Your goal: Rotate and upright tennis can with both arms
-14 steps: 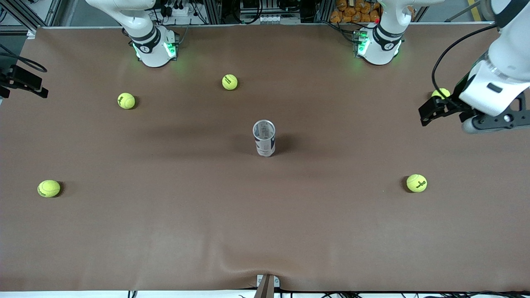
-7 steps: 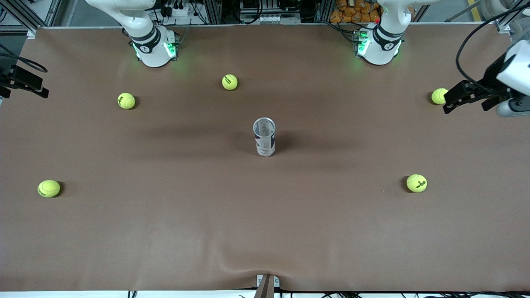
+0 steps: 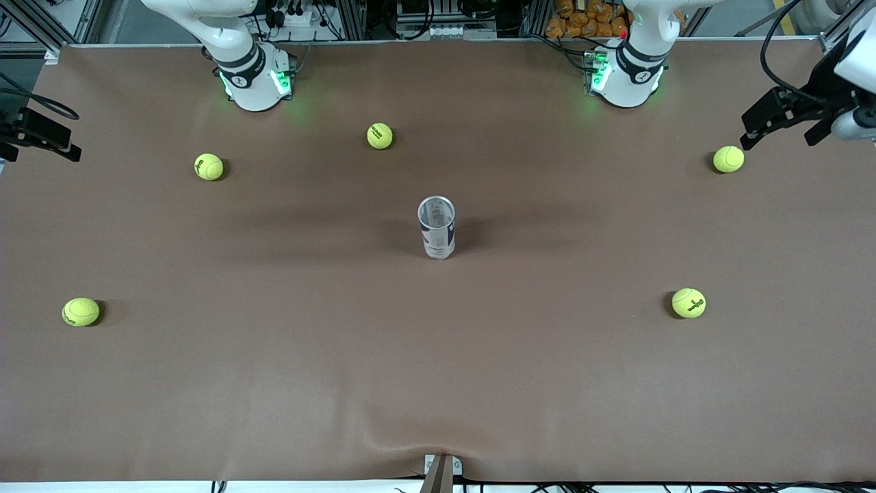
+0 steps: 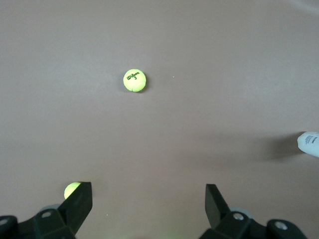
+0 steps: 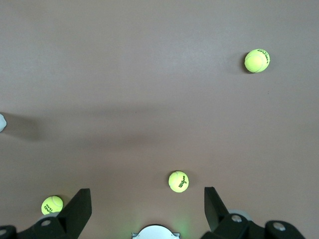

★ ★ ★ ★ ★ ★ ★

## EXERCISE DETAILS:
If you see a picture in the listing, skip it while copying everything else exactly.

## OUTPUT OF THE EXERCISE:
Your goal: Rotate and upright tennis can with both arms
-14 steps: 
-7 steps: 
+0 steps: 
+0 steps: 
+0 steps: 

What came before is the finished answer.